God does not wait for Jacob to clean himself up. God does not wait for Jacob to fix everything. God does not wait until Jacob becomes humble, mature, honest, and spiritually impressive. God meets Jacob while Jacob is still running.
This does not mean God approves of Jacob’s deception. It means Jacob’s deception is not stronger than God’s grace.
God says to him, “I am with you and will keep you wherever you go.” To a lonely man, God says, “I am with you.” To a guilty man, God says, “I have not abandoned you.” To a frightened man, God says, “Your future is not outside My reach.”
This is important because some of us think God will meet us after we get our act together. After we fix the relationship. After we stop struggling. After we feel spiritual again. After we become the version of ourselves we wish we were.
But Yahweh-Shammah is the God who is there. Even there. Even in the ordinary place. Even in the guilty place. Even in the anxious place. Even in the place you did not want to be.
Reflection Questions:
  • Where are you most tempted to believe, “God will meet me after I fix this”?
  • What are you running from right now: guilt, grief, truth, surrender, a conversation, obedience, God Himself?
  • What ordinary place in your life might actually be a place where God wants to meet you?

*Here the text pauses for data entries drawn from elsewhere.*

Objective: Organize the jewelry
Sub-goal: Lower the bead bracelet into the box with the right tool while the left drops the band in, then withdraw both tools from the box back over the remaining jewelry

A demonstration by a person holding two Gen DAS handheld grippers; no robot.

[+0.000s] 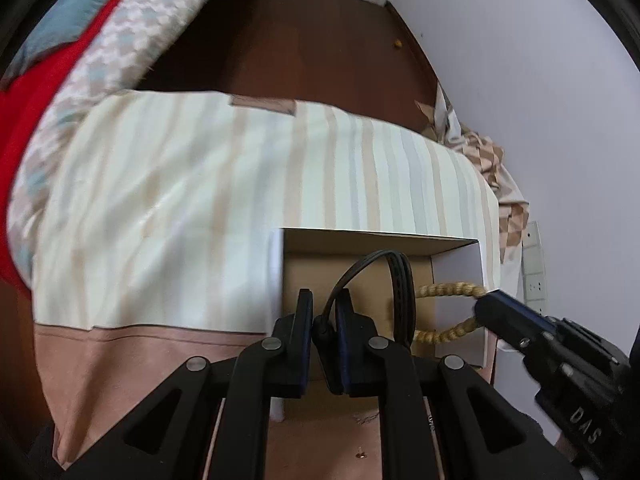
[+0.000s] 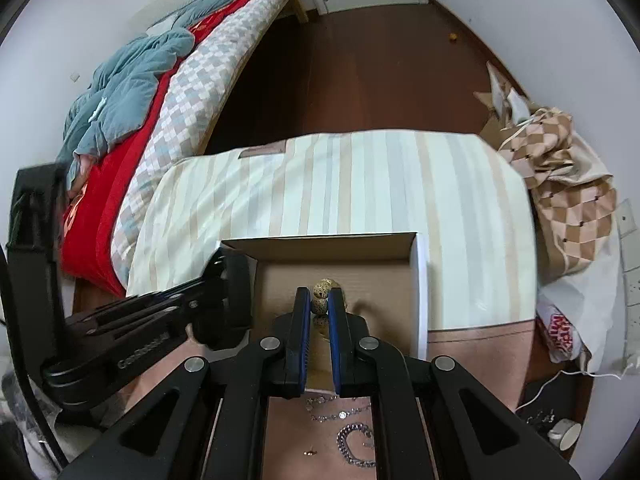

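Note:
An open cardboard box (image 1: 360, 240) with white walls sits on the striped bedding; it also shows in the right wrist view (image 2: 320, 245). My left gripper (image 1: 325, 308) is shut on a black cord bracelet (image 1: 396, 276) and holds it over the box. My right gripper (image 2: 320, 304) is shut on a tan beaded bracelet (image 2: 323, 290) over the box. In the left wrist view the right gripper (image 1: 486, 298) grips that bead bracelet (image 1: 448, 291) at the box's right wall. Silver chain jewelry (image 2: 354, 446) and a small earring (image 2: 309, 453) lie on the pink cloth beneath my right gripper.
The striped sheet (image 2: 340, 184) covers the bed beyond the box. A checkered quilt, red blanket and blue garment (image 2: 120, 92) lie to the left. A checkered bag (image 2: 568, 184) sits right by the wall. A small gold stud (image 1: 361, 453) lies on the pink cloth.

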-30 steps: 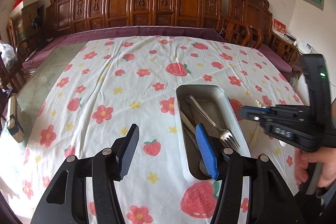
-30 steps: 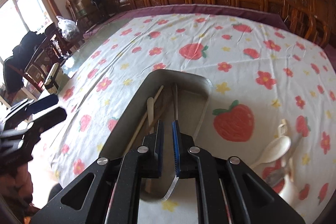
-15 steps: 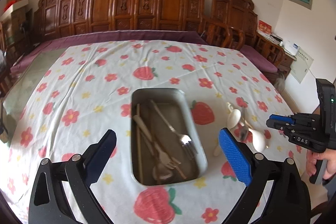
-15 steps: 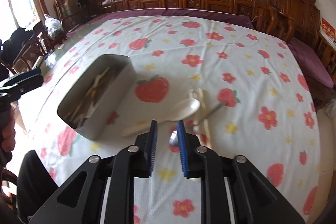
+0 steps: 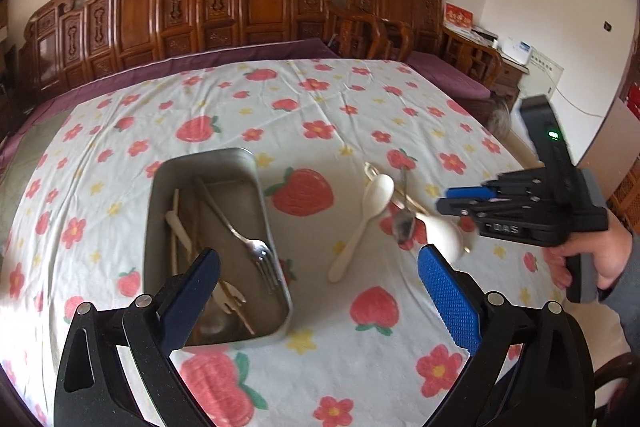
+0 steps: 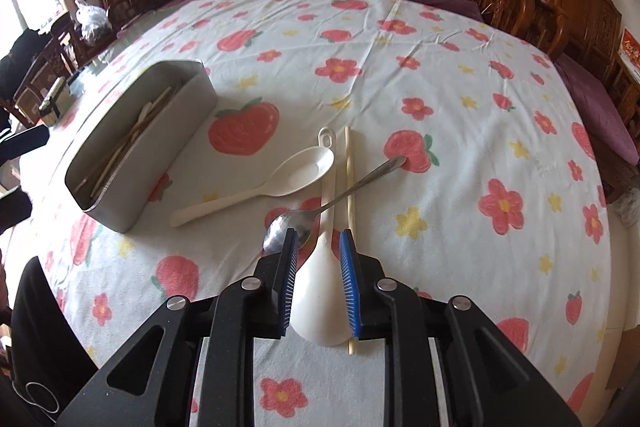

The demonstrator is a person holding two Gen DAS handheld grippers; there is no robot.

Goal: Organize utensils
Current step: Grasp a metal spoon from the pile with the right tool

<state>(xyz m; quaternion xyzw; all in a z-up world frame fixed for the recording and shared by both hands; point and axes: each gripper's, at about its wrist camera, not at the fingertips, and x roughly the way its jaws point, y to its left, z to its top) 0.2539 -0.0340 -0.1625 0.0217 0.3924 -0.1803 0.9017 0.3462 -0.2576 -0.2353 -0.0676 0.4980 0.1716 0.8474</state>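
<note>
Sorting: we count about half done.
Right gripper (image 6: 318,247): jaws narrowly parted, straddling the white ladle (image 6: 322,287) without pinching it (our reading).
Left gripper (image 5: 316,275): jaws wide, holding nothing.
Loose: cream spoon (image 6: 276,183), metal spoon (image 6: 316,211), chopstick (image 6: 349,171).
Tin (image 6: 160,143): fork (image 5: 256,251) and others inside.

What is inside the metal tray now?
The metal tray holds a fork, a cream utensil and chopsticks. Its near end is hidden behind the left claw.
</note>
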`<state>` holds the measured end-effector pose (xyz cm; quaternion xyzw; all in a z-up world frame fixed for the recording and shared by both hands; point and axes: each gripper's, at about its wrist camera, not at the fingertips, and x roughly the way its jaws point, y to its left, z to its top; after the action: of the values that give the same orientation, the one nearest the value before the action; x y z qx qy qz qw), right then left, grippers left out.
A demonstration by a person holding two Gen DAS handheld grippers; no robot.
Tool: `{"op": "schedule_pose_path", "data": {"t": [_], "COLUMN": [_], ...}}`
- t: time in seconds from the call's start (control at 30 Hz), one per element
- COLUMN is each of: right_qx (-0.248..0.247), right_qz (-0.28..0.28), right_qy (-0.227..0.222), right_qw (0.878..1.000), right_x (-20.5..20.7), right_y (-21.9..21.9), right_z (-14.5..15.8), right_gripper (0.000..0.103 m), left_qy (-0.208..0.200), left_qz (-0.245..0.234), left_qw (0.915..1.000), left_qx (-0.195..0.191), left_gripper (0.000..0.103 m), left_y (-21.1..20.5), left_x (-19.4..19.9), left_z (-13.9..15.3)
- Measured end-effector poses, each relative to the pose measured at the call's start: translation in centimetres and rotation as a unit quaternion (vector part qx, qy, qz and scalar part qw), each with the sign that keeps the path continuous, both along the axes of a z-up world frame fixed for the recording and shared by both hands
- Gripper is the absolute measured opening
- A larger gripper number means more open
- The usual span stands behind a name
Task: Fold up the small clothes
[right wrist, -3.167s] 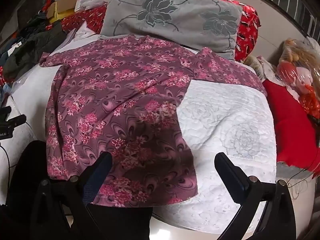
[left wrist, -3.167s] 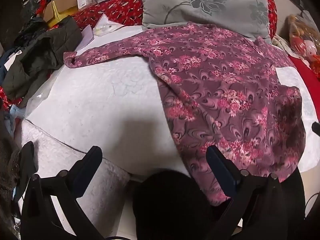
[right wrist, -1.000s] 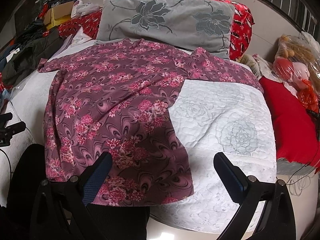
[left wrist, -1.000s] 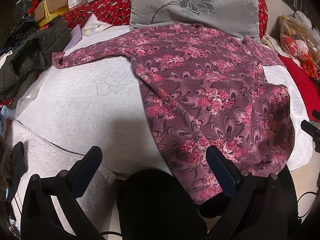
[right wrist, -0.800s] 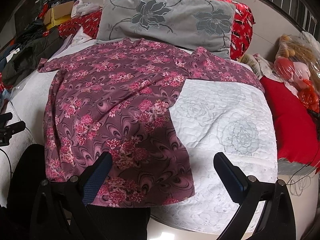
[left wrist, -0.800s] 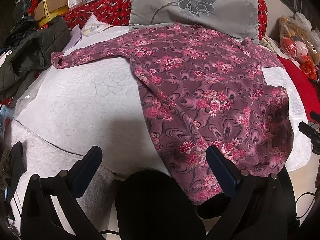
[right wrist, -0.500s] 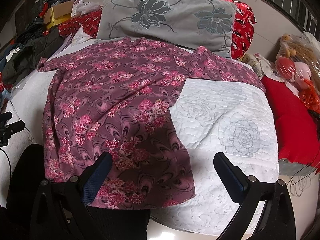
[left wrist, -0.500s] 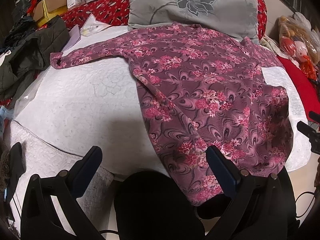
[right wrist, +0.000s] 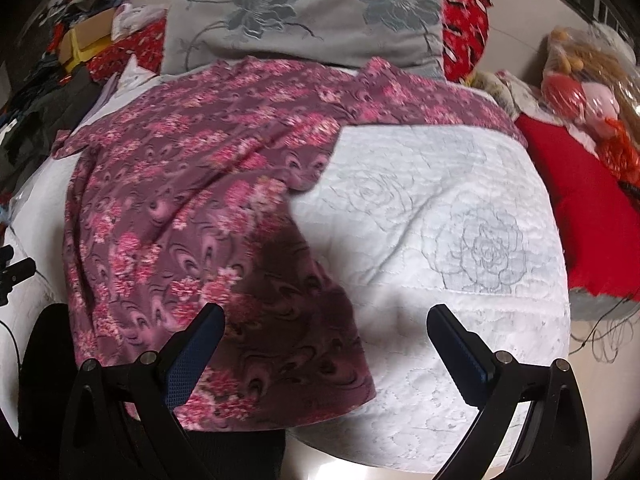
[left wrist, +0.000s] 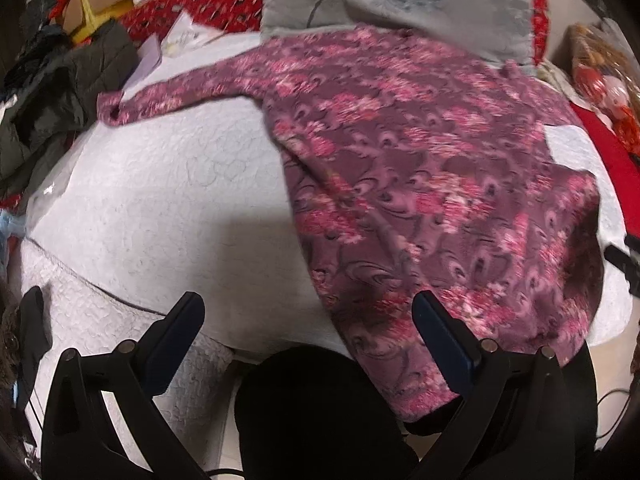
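Observation:
A purple long-sleeved top with pink flowers [left wrist: 420, 168] lies spread flat on a white quilted bed [left wrist: 160, 200], both sleeves out to the sides and its hem hanging over the near edge. It also shows in the right wrist view [right wrist: 192, 208]. My left gripper [left wrist: 308, 312] is open and empty, near the hem's left corner. My right gripper [right wrist: 324, 320] is open and empty, over the hem's right corner.
A grey flowered pillow [right wrist: 308, 20] lies behind the top. A dark jacket [left wrist: 52, 92] and clutter sit at the left. A red cushion [right wrist: 588, 200] and a bagged doll [right wrist: 588, 84] are at the right. White quilt [right wrist: 440, 220] lies right of the top.
Both grippers have moved forward and lower toward the bed's near edge; the top now looms larger. The top itself has not moved.

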<state>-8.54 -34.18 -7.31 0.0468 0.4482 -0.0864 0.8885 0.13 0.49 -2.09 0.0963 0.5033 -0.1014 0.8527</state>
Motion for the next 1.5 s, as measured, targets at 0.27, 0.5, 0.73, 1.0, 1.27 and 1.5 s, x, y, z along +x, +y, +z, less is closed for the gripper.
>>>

  • What would it mean that your failure is not stronger than God’s grace?
Practice:
Before bed tonight, pause for one minute and pray:
“God, meet me here. Not the version of me I wish I were. The real me, in this real place.”
Prayer:
Yahweh-Shammah, You are the God who is there. Thank You that You meet runners. Thank You that You meet people in ordinary places, guilty places, anxious places, and lonely places. Help me stop hiding. Help me receive Your presence as grace. Amen.